Doch auch jetzt lässt der Kreml nicht locker! Wie Nawalny am ersten Tag in Freiheit bekannt gab, erwartet ihn bereits eine neue Anklage – in einem Fall, der seit mehr als zwei Jahren ruht. Warum ist Putin so nervös? BILD erklärt, was dahintersteckt.

Klar ist: Die Festnahmen und Verurteilungen des prominenten Putin-Kritikers sind Schikane. So musste Alexej Nawalny allein dieses Jahr dreimal ins Gefängnis, wurde bei Festnahmen wie ein Schwerkrimineller im Hauseingang abgefangen. Von einer Kandidatur bei der Präsidentschaftswahl wurde der Oppositionelle wegen einer Vorstrafe in einem politisch motivierten Prozess ausgeschlossen, den Monat vor der Fußball-WM in Russland verbrachte er hinter Gittern.

»Der Kreml erhöht die Repression

Russland-Experte Julius von Freytag, Chef des Moskauer Büros der Friedrich-Naumann-Stiftung für die Freiheit, erklärt das Durchgreifen des Kreml mit der Unzufriedenheit im Land. „Der Kreml hat keine richtigen Antworten auf die Proteste. Deswegen erhöht er die Repression“, meint von Freytag.

▶︎ Seit der Erhöhung des Rentenalters für Männer und Frauen kommt es in Russland immer wieder zu Protesten, die der Kreml unbeachtet lässt. Die Rentenreform sei alternativlos, behauptet die Putin-Regierung. Die Strategie des Kreml, die Reform zu Beginn der Fußball-WM bekanntzugeben und so im WM-Fieber untergehen zu lassen, ist allerdings nicht aufgegangen.

„Die Erhöhung des Rentenalters offenbart die Ideenlosigkeit der russischen Regierung“, sagt Julius von Freytag. „Der einzige Zweck der Reform scheint, die Löcher im Haushalt zu stopfen.“

Die Gründe für die finanziellen Probleme des russischen Staates sind vielfältig.
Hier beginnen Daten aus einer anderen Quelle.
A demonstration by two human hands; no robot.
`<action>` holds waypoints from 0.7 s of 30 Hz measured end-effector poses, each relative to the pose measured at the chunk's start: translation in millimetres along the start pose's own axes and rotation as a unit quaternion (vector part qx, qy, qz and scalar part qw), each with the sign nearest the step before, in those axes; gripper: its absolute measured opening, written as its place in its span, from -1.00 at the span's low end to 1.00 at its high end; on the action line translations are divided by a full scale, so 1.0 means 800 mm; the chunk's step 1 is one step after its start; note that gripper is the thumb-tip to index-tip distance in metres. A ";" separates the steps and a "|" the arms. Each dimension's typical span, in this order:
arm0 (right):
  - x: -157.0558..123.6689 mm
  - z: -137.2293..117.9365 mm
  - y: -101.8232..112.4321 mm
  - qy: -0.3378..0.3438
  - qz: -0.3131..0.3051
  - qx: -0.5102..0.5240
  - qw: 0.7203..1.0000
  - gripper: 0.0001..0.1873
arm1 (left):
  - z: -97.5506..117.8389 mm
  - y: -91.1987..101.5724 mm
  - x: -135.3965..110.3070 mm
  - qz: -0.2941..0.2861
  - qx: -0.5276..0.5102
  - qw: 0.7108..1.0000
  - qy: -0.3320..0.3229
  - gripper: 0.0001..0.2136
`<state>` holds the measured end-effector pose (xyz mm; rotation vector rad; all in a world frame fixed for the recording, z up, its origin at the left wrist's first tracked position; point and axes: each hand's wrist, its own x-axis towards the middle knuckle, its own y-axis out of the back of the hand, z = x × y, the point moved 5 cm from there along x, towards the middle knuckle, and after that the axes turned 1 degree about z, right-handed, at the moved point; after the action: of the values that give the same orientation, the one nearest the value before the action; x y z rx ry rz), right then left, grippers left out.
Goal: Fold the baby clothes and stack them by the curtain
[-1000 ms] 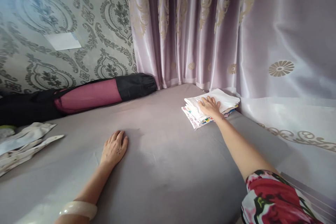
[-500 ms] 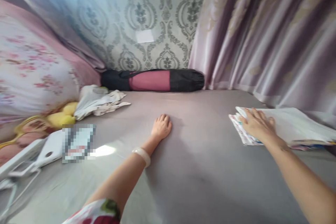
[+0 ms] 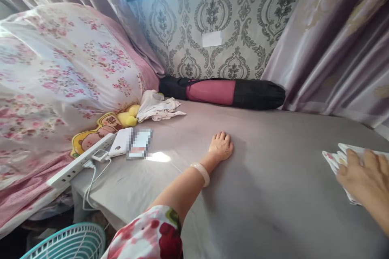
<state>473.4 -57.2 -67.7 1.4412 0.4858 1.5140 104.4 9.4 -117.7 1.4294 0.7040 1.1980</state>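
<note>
My left hand [image 3: 221, 145] lies flat on the grey sheet [image 3: 261, 194] near the middle of the view, palm down, with nothing in it. A pale bangle [image 3: 201, 173] circles that wrist. At the right edge my right hand [image 3: 366, 174] rests on top of folded white cloth [image 3: 337, 162] with a coloured print along its edge. Its fingers are spread and a little blurred. The rest of the cloth runs out of view on the right.
To the left lie a power strip [image 3: 80, 162] with white cables, a white power bank [image 3: 121, 142], a blurred-out phone-like item [image 3: 139, 143], yellow plush toys [image 3: 94, 135] and crumpled cloth [image 3: 158, 106]. A black-and-pink rolled bag [image 3: 212, 91] lies by the wall. A turquoise basket [image 3: 91, 234] stands below.
The view has swung left, so everything sits further right and the turquoise basket has come into sight. Both hands keep their places on the sheet and the folded cloth.
</note>
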 end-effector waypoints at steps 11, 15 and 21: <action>-0.033 -0.278 0.001 0.132 -0.235 0.204 0.941 -0.39 | -0.019 0.001 0.008 -0.046 -0.135 0.989 0.029 -0.59; -0.046 -0.327 0.026 0.151 -0.246 0.217 0.932 -0.38 | -0.045 0.001 0.018 -0.055 -0.347 0.932 0.094 -0.68; -0.063 -0.335 0.038 0.158 -0.202 0.198 0.946 -0.39 | -0.148 0.025 0.015 0.066 -0.485 0.828 0.275 -0.75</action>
<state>207.7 -28.2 -130.7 1.2847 1.2614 1.3584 -5.6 57.5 -106.9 0.2660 0.2527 1.7487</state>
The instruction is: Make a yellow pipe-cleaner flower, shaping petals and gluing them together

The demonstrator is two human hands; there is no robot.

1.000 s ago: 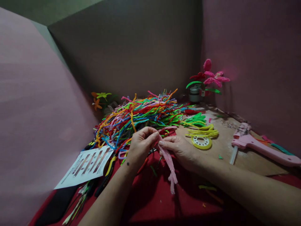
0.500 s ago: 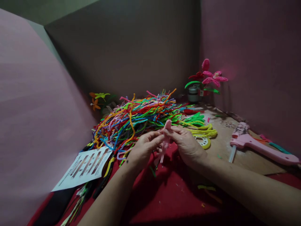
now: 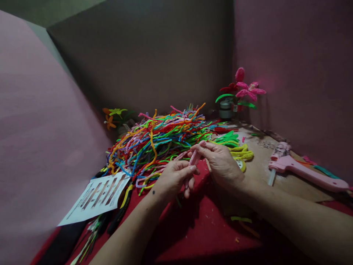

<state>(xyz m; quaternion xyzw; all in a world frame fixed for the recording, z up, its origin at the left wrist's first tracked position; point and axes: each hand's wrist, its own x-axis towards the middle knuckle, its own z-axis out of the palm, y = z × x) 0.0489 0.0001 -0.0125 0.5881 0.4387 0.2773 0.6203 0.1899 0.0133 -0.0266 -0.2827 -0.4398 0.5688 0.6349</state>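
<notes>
Hands (image 3: 227,165) drawn apart; pink fuzzy strip (image 3: 195,157) slants, pinched between them.

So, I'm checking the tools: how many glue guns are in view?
1: the pink glue gun lies on the brown board, right of the right hand. Others could be hidden under the fuzzy-stem pile.

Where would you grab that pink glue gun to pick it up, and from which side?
I'd grip the long, slim handle of the pink glue gun, coming from the near right, since the handle stretches that way. A teal strip lies just beyond it, and the clear glue stick juts out at the other end, probably best avoided.
</notes>
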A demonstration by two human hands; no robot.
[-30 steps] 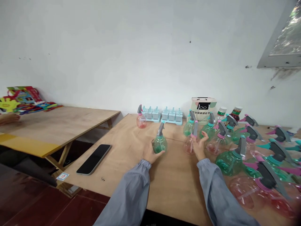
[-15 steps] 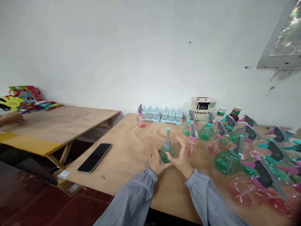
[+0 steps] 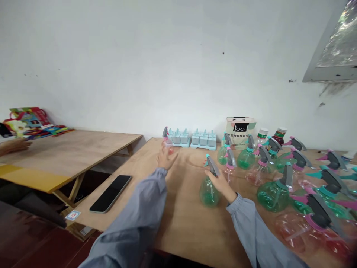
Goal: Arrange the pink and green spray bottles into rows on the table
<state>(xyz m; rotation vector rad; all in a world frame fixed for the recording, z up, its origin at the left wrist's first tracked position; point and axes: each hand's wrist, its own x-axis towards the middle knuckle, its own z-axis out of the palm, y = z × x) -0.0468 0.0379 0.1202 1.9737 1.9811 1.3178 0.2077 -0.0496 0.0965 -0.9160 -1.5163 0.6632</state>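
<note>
My right hand (image 3: 219,183) grips the neck of a green spray bottle (image 3: 209,194) with a grey and turquoise trigger head, tilted a little. My left hand (image 3: 165,158) reaches toward the back of the table with its fingers apart, in front of a pink spray bottle (image 3: 167,142). That hand partly hides the pink bottle, and I cannot tell if it touches it. Close by my right hand stands another pink spray bottle (image 3: 230,168). Several more green and pink spray bottles crowd the right side, among them a green one (image 3: 272,194) and a large pink one (image 3: 291,227).
Pale blue ice-pop moulds (image 3: 203,141) stand along the wall beside a paper bag (image 3: 240,132). A phone (image 3: 111,194) lies at the left edge of the table (image 3: 178,223). Another person's hand (image 3: 15,146) rests over the neighbouring table (image 3: 83,149).
Both hands were around the green spray bottle. My left hand has left it and moved up and left to the pink bottle; my right hand now holds the green bottle, shifted right and tilted.
</note>
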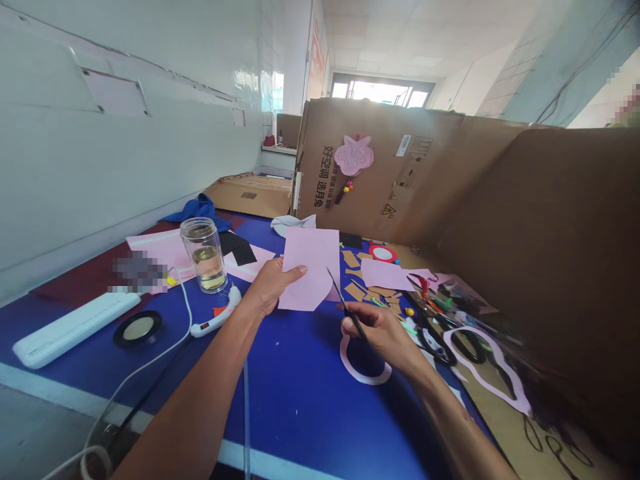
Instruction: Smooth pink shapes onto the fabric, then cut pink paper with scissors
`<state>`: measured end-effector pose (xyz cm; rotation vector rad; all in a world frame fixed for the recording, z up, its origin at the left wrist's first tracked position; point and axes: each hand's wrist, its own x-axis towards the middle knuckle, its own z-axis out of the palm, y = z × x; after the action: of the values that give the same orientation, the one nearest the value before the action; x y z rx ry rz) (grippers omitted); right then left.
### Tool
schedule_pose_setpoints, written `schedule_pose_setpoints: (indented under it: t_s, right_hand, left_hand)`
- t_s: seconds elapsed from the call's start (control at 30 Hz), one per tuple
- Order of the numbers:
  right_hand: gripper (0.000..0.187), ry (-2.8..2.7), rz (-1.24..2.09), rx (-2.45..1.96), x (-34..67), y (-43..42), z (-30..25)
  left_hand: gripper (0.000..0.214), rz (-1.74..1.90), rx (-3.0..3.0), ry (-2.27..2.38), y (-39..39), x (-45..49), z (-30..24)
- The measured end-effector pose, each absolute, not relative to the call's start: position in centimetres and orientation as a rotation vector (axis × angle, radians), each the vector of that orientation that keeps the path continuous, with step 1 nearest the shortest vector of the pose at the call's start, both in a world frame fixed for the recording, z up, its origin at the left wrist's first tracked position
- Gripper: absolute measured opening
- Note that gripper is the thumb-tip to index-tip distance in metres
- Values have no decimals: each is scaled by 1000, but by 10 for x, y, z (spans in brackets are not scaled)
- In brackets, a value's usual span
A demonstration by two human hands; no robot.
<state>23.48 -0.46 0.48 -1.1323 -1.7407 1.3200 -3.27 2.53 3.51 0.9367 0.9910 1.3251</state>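
My left hand (270,283) grips a pink sheet of paper (311,267) by its left edge, thumb on top. The sheet's lower right corner is cut away at a slant. In my right hand (375,328) is a pair of scissors (354,319), its blades pointing up and left over the sheet's right edge. Whether the blades touch the paper I cannot tell. Below my right hand a curved pink paper strip (367,379) lies on the blue table (290,400).
Left are a glass jar of yellowish liquid (204,257), a white glue gun (220,313), a white power strip (75,330) and a black-rimmed roll (137,329). Brown cardboard pieces (356,291) and another pink sheet (386,274) lie right. A large cardboard box (390,180) stands behind.
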Motion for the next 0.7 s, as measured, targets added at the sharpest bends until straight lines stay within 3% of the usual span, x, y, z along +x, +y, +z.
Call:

Teure Kriege in der Ukraine und in Syrien haben Sanktionen der USA und der EU nach sich gezogen. Staatliche Unternehmen, die von Putins Vertrauten geleitet werden, behindern die wirtschaftliche Entwicklung. Und noch immer grassiert die Korruption im Land – trotz stetiger Ankündigungen des Kreml, dagegen vorzugehen.

Doch nicht nur der russische Staat hat finanzielle Probleme, sagt Julius von Freytag: „Die russischen Normalbürger spüren die schlechte wirtschaftliche Lage im Land. Die Reallöhne leiden unter der andauernden Stagnation, gegen die der Kreml nichts ausrichten kann.“

Vertrauen in Putin sinkt

Diese Unzufriedenheit der Bürger kann auch dem Präsidenten nicht verborgen bleiben. „Putins Umfragewerte sind im Keller“, sagt von Freytag.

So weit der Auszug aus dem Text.